We mapped the RGI AMR genes onto the eggNOG decision tree models by analysing the CARD with eggNOG-mapper. The eggNOG gene families reported were matched to the AMR genes and were then labelled as having a known AMR gene function in the models. Finally, “routes to resistance” were identified in all of the resulting decision tree models by identifying all possible routes through the resulting trees that lead to a “Resistant” outcome, using Apply_Decision_Tree available at https://github.com/ChrisCreevey/apply_decision_tree. All gene families traversed to reach each resistance outcome on the decision trees were considered important to that resistance route (regardless of whether it is needed to be present or absent) and included in subsequent analyses of different routes to resistance.

Investigating protein–protein interactions

Protein–protein interactions of the gene families within individual decision trees were investigated using the STRING protein–protein interaction database (version 11.5) (Snel et al, 2000). One protein sequence from each gene family was selected (the first sequence in the fasta file downloaded from eggNOG for each gene family) to represent that gene family (723 unique gene families in total) using the “Protein families,” “COGs,” and “multiple sequences” options for each individual antibiotic model in STRING. This analysis was used to highlight whether gene families within the same model or with the route to resistance were predicted to interact and therefore may have a role together in the AMR phenotype.

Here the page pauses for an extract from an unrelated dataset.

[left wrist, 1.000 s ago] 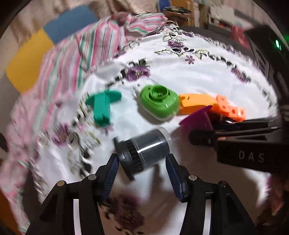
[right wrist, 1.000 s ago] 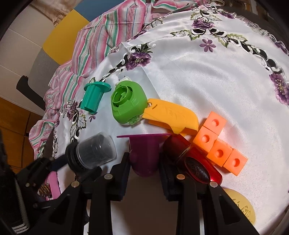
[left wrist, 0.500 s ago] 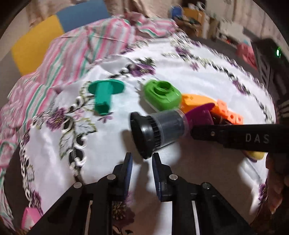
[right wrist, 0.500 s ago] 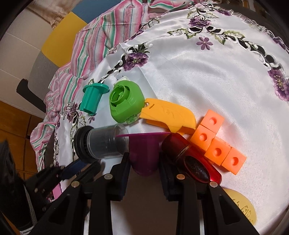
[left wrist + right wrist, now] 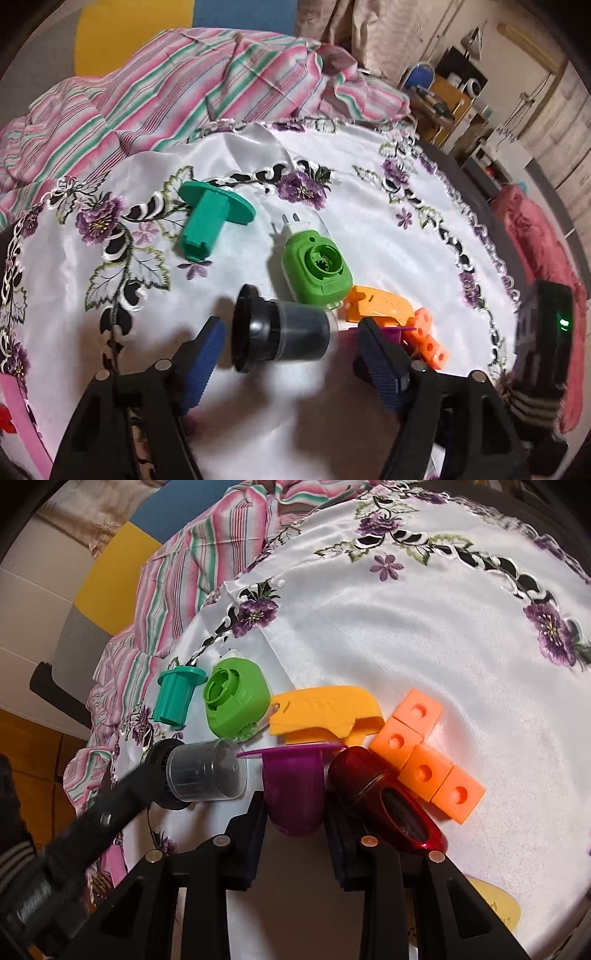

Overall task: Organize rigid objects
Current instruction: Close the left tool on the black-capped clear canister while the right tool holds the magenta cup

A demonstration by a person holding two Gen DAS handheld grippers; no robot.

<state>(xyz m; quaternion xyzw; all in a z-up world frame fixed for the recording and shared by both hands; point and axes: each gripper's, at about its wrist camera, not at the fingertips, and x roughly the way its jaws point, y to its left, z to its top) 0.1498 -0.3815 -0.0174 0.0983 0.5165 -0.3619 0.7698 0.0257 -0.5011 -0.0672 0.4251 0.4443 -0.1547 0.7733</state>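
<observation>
Around the black-capped jar [image 5: 280, 334], the left hand-held gripper [image 5: 290, 350] has reopened; the right hand-held gripper [image 5: 294, 805] seemingly still clamps the purple cup [image 5: 293, 786].

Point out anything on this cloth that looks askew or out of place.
The dark capped jar lies on its side between the open left gripper fingers, apart from the row. The teal peg also lies tipped over. The right gripper is closed on the purple cup.

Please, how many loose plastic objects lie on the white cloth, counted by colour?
Teal: 1, flanged peg
Green: 1, plug-in housing
Yellow-orange: 1, curved cover
Orange: 1, block of four joined cubes
Purple: 1, flanged cup
Dark red: 1, glossy case
Black and clear: 1, capped cylinder
Total: 7
</observation>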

To find associations with the gene families across multiple models, STRING and Cytoscape (version 3.9.1) (Shannon et al, 2003) were used to analyse the data using the same options as above but including all gene families from all antibiotic models. To reduce the network to directly link to the decision trees, edges in the network were only retained if both gene families were present in the STRING protein–protein interactions (and therefore predicted to interact) and the pair was also present in at least one decision tree model. Details of this analysis can be found in the Cytoscape_analysis.md file.

The predicted protein–protein interaction network of each route to resistance was also produced using STRING but including only those gene families predicted for each individual route (allowing connections based on low confidence to provide further evidence that these putative connections that may not be well documented in the database may have a role in the AMR phenotype). To investigate whether routes to the AMR phenotype within the decision trees are taxonomically related, we traversed the decision trees to investigate which route each genome took for each model. This was performed using Apply_Decision_Tree using the same input genome .arff and dot files. DOT is a graph description language to visualize information, such as decision trees.

For all models, accuracy is defined by the sum of the true positives and true negatives divided by the sum of the total number of genomes (instances). Precision and recall of the models are calculated for both susceptible organisms and resistant organisms separately. This highlights whether a model is better at predicting one phenotype over another.